This patch is a revised version of one previously posted by Pat
Wellander a couple of years ago, to align arrays of size >= 16 bytes on
a 16-byte boundary to make better use of Altivec instructions.
http://gcc.gnu.org/ml/gcc-patches/2011-03/msg01345.html
The original patch only increased the alignment of local arrays, which
works because the stack is already aligned at 16 bytes for Altivec. The
comments on the original patch submission were that this should apply to
all arrays and that it should also look for structs containing arrays
that would benefit from being 16-byte-aligned as well. I've made both
those changes here, and enabled the additional alignment only when not
-Os to address concerns about wasting memory.

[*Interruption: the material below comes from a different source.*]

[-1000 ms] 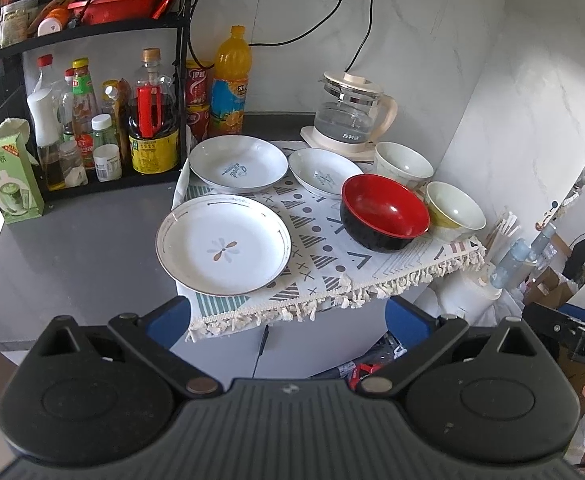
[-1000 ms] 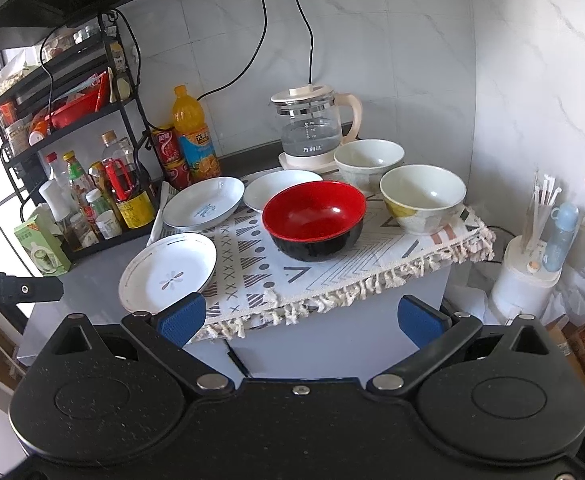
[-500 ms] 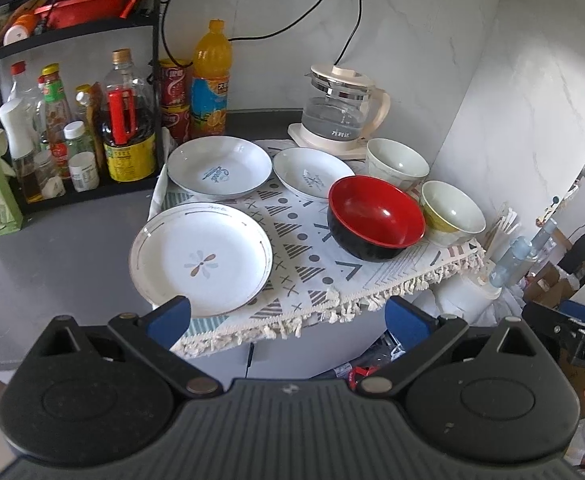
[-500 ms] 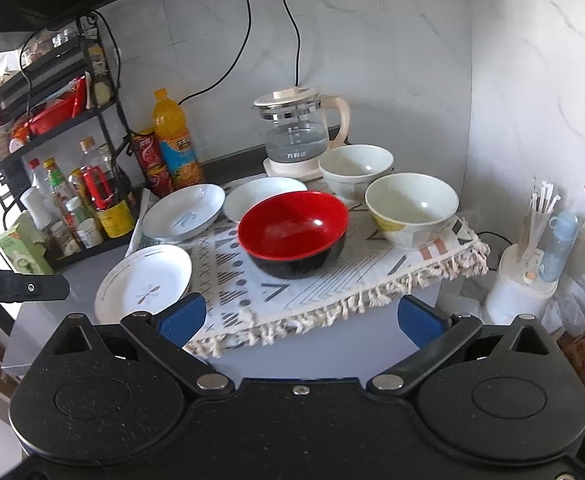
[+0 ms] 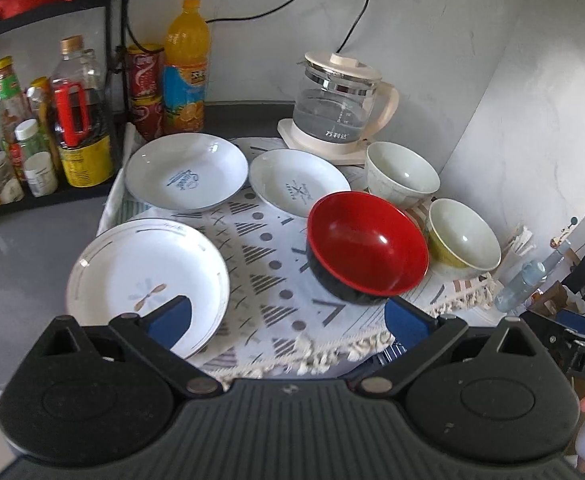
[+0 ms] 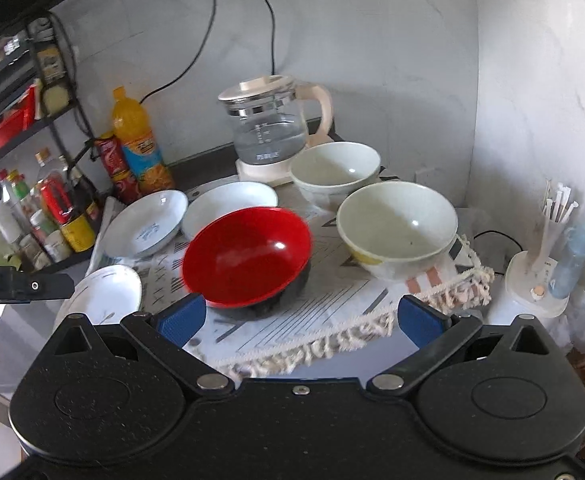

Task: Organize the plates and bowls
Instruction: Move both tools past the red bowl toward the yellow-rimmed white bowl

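Grey counter [image 5: 20, 240] with a patterned cloth [image 5: 276, 280] on it. Three empty plates sit left: near plate [image 5: 140, 276], far plate [image 5: 186, 178], small plate [image 5: 298, 182]. Red bowl [image 5: 366, 248], white bowl [image 5: 402, 172] and yellow bowl [image 5: 464, 240] right, all empty. Kettle [image 5: 338, 100] behind holds some water. Left gripper [image 5: 284, 320] and right gripper [image 6: 298, 320] both gape wide, gripping nothing.

The right gripper [image 6: 298, 320] hangs with its blue fingers [image 6: 180, 322] spread wide over the fringed edge of a patterned cloth [image 6: 332, 312] on the worktop [image 6: 16, 320], holding nothing. Just ahead stands a red bowl [image 6: 248, 256], with a yellow-sided bowl [image 6: 396, 228] to its right and a white bowl [image 6: 334, 168] behind that, before a glass kettle [image 6: 270, 128]. Three white plates [image 6: 144, 226] lie left of the red bowl, near a rack of bottles [image 6: 52, 208].
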Tool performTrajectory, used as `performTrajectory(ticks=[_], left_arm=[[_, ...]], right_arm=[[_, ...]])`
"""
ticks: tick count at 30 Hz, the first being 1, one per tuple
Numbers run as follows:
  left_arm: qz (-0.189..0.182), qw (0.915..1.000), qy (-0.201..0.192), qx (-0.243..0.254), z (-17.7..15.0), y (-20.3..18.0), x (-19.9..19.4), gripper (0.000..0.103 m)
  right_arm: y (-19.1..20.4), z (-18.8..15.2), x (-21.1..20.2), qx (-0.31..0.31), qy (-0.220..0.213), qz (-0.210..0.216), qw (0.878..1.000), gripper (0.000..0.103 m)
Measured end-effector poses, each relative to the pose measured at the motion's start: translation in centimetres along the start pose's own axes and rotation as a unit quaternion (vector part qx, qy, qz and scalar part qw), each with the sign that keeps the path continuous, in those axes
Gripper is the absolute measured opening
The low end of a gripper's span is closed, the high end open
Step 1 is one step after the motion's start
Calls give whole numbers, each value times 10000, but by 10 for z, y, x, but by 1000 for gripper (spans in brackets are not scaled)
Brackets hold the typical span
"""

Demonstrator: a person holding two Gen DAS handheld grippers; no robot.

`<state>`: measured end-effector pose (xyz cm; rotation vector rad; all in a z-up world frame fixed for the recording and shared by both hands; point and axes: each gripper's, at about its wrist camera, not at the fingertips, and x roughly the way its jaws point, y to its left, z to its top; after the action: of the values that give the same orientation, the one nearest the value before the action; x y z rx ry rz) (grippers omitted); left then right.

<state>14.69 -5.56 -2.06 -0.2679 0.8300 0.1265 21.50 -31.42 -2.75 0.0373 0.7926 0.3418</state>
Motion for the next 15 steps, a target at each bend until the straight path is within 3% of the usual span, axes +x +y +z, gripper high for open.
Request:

I noted that the additional alignment of static arrays is partially
redundant with existing generic vector optimizations; I xfailed a couple
of tests that were failing because there was nothing left for those
passes to do any more.
I regression-tested this on powerpc-none-eabi. OK to commit?
-Sandra
2013-05-20 Sandra Loosemore <san...@codesourcery.com>
Pat Wellander <pwell...@codesourcery.com>
gcc/
* config/rs6000/rs6000-protos.h (rs6000_data_alignment): Declare.

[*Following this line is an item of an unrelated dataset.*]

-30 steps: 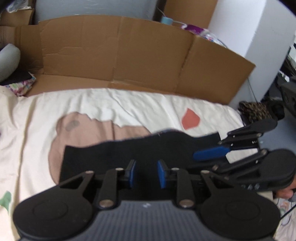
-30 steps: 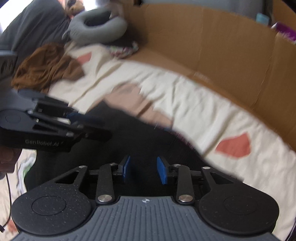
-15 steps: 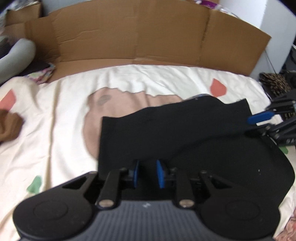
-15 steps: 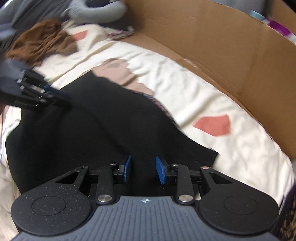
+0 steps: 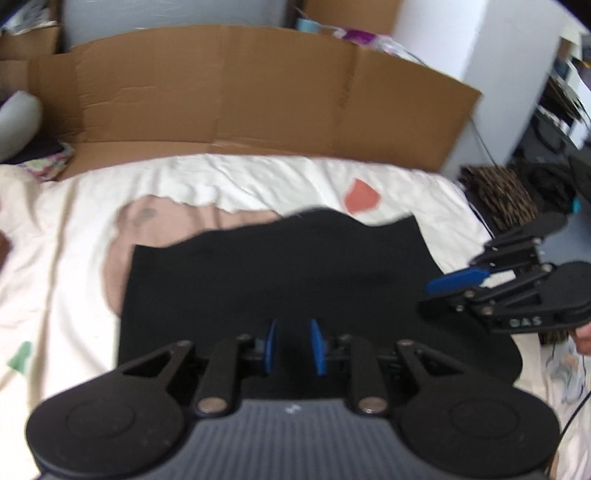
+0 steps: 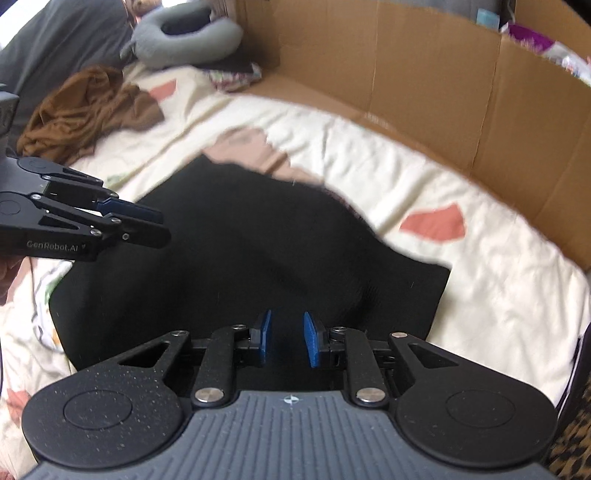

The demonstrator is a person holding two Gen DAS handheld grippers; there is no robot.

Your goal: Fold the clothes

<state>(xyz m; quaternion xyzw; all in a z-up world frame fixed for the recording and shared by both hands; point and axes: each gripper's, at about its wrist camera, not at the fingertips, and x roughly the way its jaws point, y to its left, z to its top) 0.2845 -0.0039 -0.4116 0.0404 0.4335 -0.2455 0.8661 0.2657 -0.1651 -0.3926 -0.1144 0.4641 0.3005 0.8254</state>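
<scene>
Black garment [image 5: 277, 266] lies spread on the cream sheet [image 5: 258, 177], filling the lower middle of both wrist views, its near edge hidden under the two tools.

At the bottom of the left wrist view, the left gripper [image 5: 294, 347] has its blue pads a narrow gap apart, much as a second ago, with only dark cloth showing in the gap. In the right wrist view its tips hang over the garment's left edge with nothing caught between them.

The right gripper [image 6: 287, 339] is closing; its pads stand nearer each other than a second ago. A gap remains, and black cloth lies behind it. I cannot tell whether any cloth sits inside. In the left wrist view it reaches in from the lower right, larger and lower in the frame than half a second ago, its tips at the garment's right edge.

Half a second ago a folded band crossed the garment with a straight far edge. Now the far edge humps up in a wave just below the red patch [image 5: 362, 195]. The pink patch [image 5: 166, 218] still shows to its upper left.

Farther off, the brown cloth heap [image 6: 85, 107] lies in the upper left of the right wrist view, with the grey neck pillow [image 6: 184, 33] above it. The cardboard wall [image 5: 258, 92] runs across the top, unchanged.
</scene>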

* config/rs6000/rs6000.c (align_for_altivec): New.
(rs6000_data_alignment): New.
* config/rs6000/rs6000.h (DATA_ALIGNMENT): Expand to call
rs6000_data_alignment.
gcc/testsuite/
* gcc.target/powerpc/altivec-35.c: New test case.
* gcc.dg/vect/section-anchors-vect-69.c: Xfail for Altivec.
* gcc.dg/vect/aligned-section-anchors-nest-1.c: Likewise.
Index: gcc/config/rs6000/rs6000-protos.h
===================================================================
--- gcc/config/rs6000/rs6000-protos.h (revision 199031)
+++ gcc/config/rs6000/rs6000-protos.h (working copy)
@@ -28,6 +28,7 @@
#ifdef TREE_CODE
extern void init_cumulative_args (CUMULATIVE_ARGS *, tree, rtx, int, int, int,
tree, enum machine_mode);
+extern unsigned rs6000_data_alignment (const_tree, unsigned);
#endif /* TREE_CODE */
extern bool easy_altivec_constant (rtx, enum machine_mode);
Index: gcc/config/rs6000/rs6000.c
===================================================================
--- gcc/config/rs6000/rs6000.c (revision 199031)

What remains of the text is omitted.